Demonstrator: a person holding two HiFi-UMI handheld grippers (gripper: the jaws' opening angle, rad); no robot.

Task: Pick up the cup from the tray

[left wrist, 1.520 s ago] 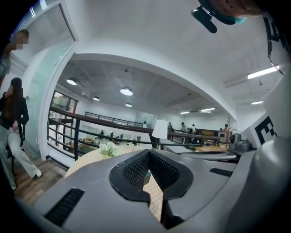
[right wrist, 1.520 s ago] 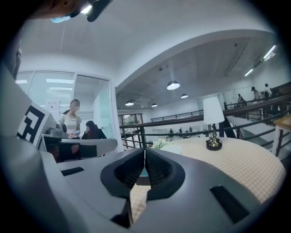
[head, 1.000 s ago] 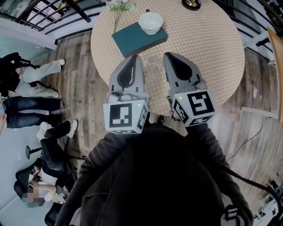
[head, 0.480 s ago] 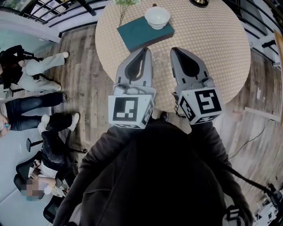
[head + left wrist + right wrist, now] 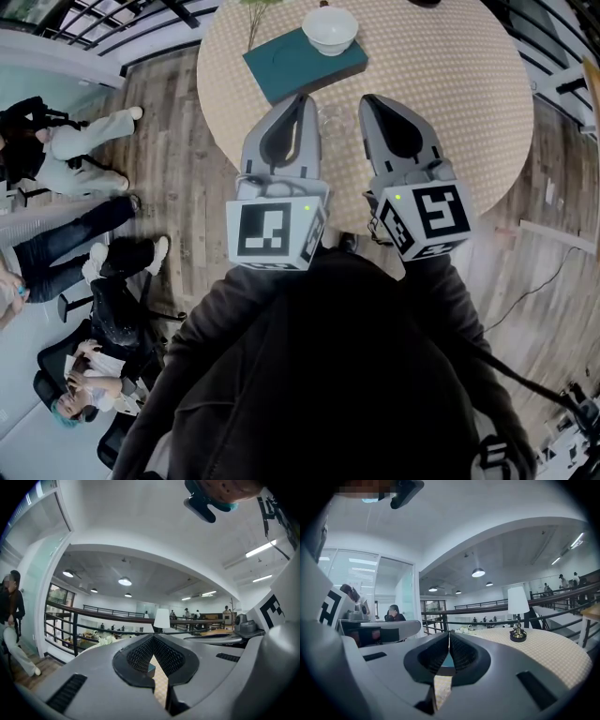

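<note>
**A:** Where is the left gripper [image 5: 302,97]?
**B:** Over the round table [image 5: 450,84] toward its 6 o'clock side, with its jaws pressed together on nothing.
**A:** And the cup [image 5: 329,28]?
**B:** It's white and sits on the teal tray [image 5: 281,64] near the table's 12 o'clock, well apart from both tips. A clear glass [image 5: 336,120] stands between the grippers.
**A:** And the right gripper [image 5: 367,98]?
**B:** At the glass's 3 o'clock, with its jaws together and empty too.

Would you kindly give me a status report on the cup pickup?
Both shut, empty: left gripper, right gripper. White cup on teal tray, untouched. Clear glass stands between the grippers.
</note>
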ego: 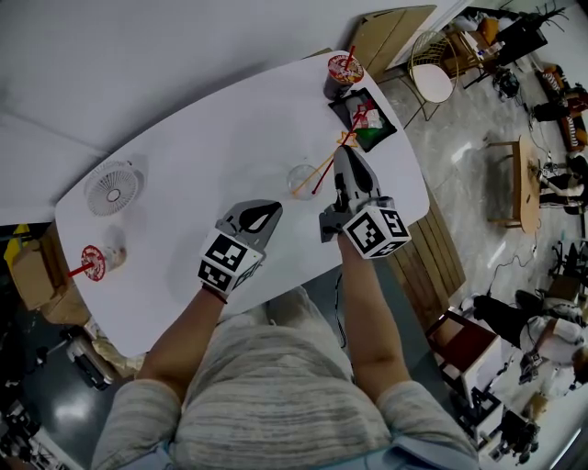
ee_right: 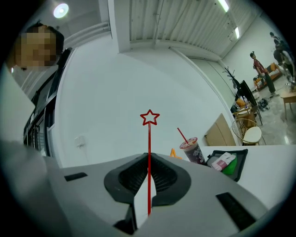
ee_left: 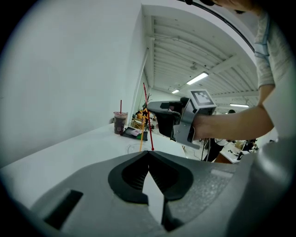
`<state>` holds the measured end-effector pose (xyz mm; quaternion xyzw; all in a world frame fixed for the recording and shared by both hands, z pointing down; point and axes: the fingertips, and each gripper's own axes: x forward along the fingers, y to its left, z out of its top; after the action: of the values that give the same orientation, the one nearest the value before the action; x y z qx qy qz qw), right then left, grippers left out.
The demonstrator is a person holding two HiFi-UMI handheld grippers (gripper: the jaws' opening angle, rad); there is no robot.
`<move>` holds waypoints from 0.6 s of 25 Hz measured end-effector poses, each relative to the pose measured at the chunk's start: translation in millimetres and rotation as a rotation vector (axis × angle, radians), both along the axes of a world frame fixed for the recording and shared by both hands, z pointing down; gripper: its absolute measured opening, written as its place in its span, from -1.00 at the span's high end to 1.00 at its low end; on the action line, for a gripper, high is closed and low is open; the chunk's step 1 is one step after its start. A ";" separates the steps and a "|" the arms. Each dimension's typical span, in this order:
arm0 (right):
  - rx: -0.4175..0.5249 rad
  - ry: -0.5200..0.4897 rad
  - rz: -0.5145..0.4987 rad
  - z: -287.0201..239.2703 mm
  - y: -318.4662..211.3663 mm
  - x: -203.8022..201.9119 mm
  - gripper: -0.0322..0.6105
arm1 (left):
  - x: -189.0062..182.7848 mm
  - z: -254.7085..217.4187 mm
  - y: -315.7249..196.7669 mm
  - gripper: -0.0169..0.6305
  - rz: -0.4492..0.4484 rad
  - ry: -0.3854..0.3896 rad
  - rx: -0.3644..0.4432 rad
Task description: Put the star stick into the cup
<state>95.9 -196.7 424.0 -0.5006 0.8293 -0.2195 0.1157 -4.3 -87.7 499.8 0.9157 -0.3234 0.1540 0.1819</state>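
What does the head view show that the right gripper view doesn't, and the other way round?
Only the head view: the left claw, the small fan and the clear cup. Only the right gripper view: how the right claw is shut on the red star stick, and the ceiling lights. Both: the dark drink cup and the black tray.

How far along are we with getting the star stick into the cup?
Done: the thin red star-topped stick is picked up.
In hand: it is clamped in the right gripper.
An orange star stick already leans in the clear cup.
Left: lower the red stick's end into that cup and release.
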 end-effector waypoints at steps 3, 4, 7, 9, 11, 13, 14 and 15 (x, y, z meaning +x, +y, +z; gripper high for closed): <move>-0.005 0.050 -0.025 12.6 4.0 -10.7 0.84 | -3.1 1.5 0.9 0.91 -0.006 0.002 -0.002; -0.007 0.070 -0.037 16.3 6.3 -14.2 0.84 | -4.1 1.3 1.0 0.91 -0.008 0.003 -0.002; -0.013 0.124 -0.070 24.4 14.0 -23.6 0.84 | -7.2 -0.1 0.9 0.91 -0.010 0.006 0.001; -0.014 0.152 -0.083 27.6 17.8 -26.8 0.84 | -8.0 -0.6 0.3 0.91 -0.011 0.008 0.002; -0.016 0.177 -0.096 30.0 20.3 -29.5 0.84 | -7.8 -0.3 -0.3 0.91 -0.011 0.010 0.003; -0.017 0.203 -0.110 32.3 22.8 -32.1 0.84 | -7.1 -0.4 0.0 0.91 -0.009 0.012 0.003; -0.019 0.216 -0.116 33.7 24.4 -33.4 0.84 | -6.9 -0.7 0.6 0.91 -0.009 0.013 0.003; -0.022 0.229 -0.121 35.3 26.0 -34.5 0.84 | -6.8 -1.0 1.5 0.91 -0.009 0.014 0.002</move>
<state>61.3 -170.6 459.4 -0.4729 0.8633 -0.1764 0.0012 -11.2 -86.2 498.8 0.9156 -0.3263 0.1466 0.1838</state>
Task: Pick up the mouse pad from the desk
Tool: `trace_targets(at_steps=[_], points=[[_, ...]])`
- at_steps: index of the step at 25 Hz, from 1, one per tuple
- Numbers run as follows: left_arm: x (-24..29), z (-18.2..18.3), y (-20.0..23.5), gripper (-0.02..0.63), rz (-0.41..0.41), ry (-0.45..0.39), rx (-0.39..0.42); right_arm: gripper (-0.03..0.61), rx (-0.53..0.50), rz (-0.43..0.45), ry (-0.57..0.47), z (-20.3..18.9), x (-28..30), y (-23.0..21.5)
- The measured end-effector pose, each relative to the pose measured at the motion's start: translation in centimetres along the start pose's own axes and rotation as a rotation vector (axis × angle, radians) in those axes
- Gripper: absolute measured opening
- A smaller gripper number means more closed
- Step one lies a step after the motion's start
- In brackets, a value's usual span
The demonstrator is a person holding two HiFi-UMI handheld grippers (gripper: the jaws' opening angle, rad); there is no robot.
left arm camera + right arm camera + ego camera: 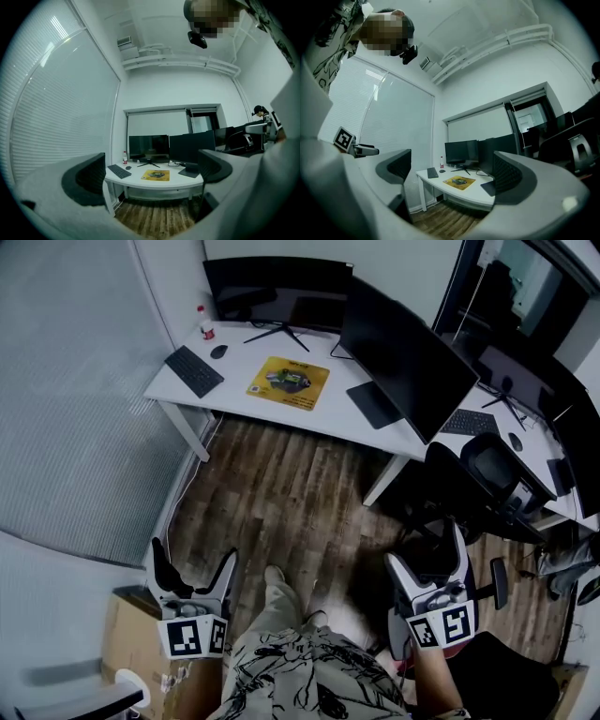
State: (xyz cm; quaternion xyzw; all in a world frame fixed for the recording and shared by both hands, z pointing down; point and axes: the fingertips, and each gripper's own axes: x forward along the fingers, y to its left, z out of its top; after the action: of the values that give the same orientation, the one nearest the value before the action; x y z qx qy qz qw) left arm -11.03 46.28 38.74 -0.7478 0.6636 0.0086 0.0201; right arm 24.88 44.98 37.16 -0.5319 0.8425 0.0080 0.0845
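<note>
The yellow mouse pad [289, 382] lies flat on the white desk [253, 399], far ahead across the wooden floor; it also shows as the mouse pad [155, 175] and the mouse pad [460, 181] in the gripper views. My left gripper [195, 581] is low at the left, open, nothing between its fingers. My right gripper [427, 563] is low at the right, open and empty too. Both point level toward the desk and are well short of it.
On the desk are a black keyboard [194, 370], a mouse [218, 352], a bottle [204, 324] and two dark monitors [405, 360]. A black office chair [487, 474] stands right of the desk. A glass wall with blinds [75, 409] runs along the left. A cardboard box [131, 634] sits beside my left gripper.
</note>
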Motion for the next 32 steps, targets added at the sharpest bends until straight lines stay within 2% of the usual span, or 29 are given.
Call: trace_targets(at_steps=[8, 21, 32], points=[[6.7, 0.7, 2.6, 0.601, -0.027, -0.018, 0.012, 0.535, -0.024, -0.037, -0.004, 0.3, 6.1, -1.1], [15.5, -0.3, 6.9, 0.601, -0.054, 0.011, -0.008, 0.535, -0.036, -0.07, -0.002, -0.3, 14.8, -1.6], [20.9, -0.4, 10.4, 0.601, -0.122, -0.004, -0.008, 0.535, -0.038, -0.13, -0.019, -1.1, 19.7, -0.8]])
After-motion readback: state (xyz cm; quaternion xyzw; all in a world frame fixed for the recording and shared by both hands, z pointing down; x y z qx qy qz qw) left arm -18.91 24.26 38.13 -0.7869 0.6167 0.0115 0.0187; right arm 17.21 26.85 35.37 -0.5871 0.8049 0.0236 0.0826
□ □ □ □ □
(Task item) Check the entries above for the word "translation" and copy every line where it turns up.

(Answer)
`<move>` holds waypoints from 0.6 s of 25 Hz measured end-effector poses, each relative to the pose measured at the chunk's start: translation in millimetres and rotation as a rotation vector (axis × angle, radians), both along the axes of a world frame fixed for the recording and shared by both hands, z pointing down; gripper: its absolute measured opening, written as its place in its span, from -1.00 at the span's high end to 1.00 at its low end; on the action line, for a gripper, high is closed and low is open; the chunk's step 1 is one step after its start. A ";" separates the steps and a "|" the arms. Each dimension's typical span, in this order:
- The measured end-effector pose, each relative to the pose measured at the motion's start: translation in centimetres along the start pose's own axes and rotation as a rotation vector (axis × angle, radians) in those axes

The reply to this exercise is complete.